Le voyageur restait immobile. Il me fit signe qu’il allait parler : j’aperçus dans sa main un instrument d’une forme bizarre, dont le métal poli brillait comme un miroir ardent aux derniers rayons du soleil. Le vent du soir s’éleva ; il m’apporta les accents de la lyre mystérieuse, accents brisés, accords interrompus, sons vagues et indéfinis, tantôt pareils aux brisements de la mer sur les récifs, tantôt au murmure des pins que fatigue la tempête, tantôt au bourdonnement confus qui s’élève au-dessus des ruches d’abeilles et des grands rassemblements d’hommes ; par intervalles ces accords se taisaient, et des paroles précises arrivaient à mon oreille.

« Cesse de te fatiguer à me suivre, un décevant espoir t’attache à mes pas ; ne me demande point ce que j’ignore.
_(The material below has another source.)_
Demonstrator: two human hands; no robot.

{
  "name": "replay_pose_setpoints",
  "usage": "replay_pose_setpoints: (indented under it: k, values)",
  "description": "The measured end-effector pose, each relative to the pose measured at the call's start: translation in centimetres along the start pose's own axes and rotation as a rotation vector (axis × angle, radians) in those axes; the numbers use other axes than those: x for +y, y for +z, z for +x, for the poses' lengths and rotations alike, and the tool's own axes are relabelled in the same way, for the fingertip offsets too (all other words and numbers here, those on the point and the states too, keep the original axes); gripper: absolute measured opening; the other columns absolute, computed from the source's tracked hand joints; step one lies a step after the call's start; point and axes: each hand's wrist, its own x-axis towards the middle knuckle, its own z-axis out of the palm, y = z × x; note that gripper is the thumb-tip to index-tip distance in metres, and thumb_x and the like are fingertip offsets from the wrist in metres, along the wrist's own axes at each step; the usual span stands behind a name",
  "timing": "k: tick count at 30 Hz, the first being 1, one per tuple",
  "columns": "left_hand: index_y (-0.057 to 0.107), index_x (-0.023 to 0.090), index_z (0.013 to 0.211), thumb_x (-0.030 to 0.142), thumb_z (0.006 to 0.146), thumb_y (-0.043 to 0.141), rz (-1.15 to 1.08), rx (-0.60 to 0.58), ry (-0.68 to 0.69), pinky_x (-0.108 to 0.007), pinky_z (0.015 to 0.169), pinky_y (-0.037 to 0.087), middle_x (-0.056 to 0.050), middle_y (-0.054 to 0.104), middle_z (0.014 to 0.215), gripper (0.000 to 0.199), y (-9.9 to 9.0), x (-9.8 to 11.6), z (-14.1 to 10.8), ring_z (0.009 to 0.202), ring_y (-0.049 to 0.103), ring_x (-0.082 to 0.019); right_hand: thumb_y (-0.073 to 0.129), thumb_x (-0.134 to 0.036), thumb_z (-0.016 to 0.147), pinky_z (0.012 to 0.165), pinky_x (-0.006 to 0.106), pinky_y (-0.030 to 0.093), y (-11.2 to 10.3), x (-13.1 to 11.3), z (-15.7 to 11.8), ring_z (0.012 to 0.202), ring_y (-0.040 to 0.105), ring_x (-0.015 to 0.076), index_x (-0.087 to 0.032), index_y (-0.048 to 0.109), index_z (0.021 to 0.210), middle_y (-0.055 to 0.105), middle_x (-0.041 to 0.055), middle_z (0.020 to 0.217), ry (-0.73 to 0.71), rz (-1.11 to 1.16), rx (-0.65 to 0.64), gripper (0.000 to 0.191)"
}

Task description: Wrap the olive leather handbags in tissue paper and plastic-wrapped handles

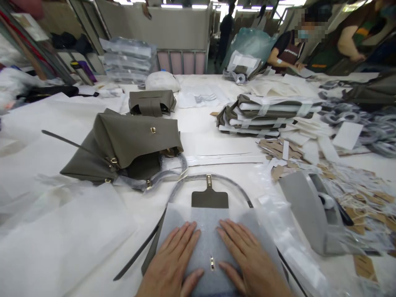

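Note:
Directly in front of me lies an olive handbag (210, 200), its flap tab sticking out past a sheet of thin translucent paper (207, 231). My left hand (176, 260) rests flat on the paper's left side, fingers stretched out. On the right side my right hand (247, 260) lies flat too, thumb apart. Between them a small gold clasp (212, 263) pokes through the paper. A plastic-wrapped handle (238, 185) arches beyond the bag's top edge. Dark straps come out on both sides.
Another olive bag (139, 140) lies open at the left, a smaller one (151, 102) behind it. Stacked wrapped bags (262, 115) sit at the back right. A grey tape dispenser (312, 214) stands right of my hands, beside paper scraps (365, 198). A masked person (286, 51) works across the table.

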Motion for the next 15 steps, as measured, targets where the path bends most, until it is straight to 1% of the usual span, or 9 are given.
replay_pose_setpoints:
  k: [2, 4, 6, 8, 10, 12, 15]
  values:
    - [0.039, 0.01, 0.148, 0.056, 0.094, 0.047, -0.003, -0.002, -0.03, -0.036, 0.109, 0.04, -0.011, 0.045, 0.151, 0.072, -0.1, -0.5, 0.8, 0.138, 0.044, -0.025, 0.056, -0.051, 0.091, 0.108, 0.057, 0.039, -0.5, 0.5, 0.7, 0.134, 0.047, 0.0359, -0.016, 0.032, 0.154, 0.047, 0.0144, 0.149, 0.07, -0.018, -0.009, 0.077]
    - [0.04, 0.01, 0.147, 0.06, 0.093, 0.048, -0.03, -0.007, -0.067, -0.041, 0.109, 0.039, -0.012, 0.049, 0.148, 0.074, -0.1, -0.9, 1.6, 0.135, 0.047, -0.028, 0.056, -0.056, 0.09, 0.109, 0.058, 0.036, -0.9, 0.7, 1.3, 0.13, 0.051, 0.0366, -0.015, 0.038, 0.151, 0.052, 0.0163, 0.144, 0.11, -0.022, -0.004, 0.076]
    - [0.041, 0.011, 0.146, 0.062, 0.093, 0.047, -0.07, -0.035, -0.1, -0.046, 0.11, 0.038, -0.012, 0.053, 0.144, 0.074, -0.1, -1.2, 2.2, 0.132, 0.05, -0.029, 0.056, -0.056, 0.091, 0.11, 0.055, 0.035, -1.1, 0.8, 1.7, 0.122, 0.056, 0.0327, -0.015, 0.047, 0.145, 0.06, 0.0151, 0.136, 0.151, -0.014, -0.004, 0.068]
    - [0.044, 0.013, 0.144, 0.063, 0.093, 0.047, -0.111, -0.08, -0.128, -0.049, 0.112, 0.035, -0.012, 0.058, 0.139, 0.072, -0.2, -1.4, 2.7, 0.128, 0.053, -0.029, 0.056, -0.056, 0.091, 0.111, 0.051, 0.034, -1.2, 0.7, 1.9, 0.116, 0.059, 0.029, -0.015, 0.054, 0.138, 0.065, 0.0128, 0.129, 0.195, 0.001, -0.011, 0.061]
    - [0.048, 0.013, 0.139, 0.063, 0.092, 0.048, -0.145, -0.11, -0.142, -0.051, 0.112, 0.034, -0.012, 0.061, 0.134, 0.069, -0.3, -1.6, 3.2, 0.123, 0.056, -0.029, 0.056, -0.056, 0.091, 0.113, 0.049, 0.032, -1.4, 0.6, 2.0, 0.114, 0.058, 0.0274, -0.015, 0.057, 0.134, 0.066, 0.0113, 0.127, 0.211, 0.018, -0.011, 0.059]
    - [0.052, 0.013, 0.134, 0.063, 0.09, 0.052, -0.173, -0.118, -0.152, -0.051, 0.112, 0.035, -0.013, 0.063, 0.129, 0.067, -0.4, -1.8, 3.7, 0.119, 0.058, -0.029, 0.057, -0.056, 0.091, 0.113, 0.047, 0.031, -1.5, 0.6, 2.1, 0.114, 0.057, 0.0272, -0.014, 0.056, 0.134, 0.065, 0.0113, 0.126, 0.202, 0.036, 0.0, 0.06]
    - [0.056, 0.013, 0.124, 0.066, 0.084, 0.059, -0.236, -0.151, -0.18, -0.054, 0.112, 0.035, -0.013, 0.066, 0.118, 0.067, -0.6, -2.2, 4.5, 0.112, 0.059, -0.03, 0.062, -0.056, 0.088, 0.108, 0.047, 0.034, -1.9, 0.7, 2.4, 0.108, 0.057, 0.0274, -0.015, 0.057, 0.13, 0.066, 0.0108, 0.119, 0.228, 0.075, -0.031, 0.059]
Le mystère que tu veux pénétrer ne m’a point été révélé.

« Je viens d’un pays éloigné dont j’ai perdu toute mémoire, j’ai descendu longtemps, longtemps les flancs d’une haute montagne. J’ai traversé les fameuses vallées ; j’ai écouté le mugissement des vagues ; j’ai fixé l’éclair qui fendait le nuage, tandis qu’à mes pieds tombait le chêne séculaire ; j’ai vu l’avalanche terrible écraser de sa masse le fort du pâtre et le nid de la palombe ; j’ai rafraîchi mes membres fatigués dans le fleuve irrité qui venait de rompre ses digues et d’inonder les moissons jaunissantes ; j’ai entendu l’enfant crier, la femme gémir, l’homme blasphémer.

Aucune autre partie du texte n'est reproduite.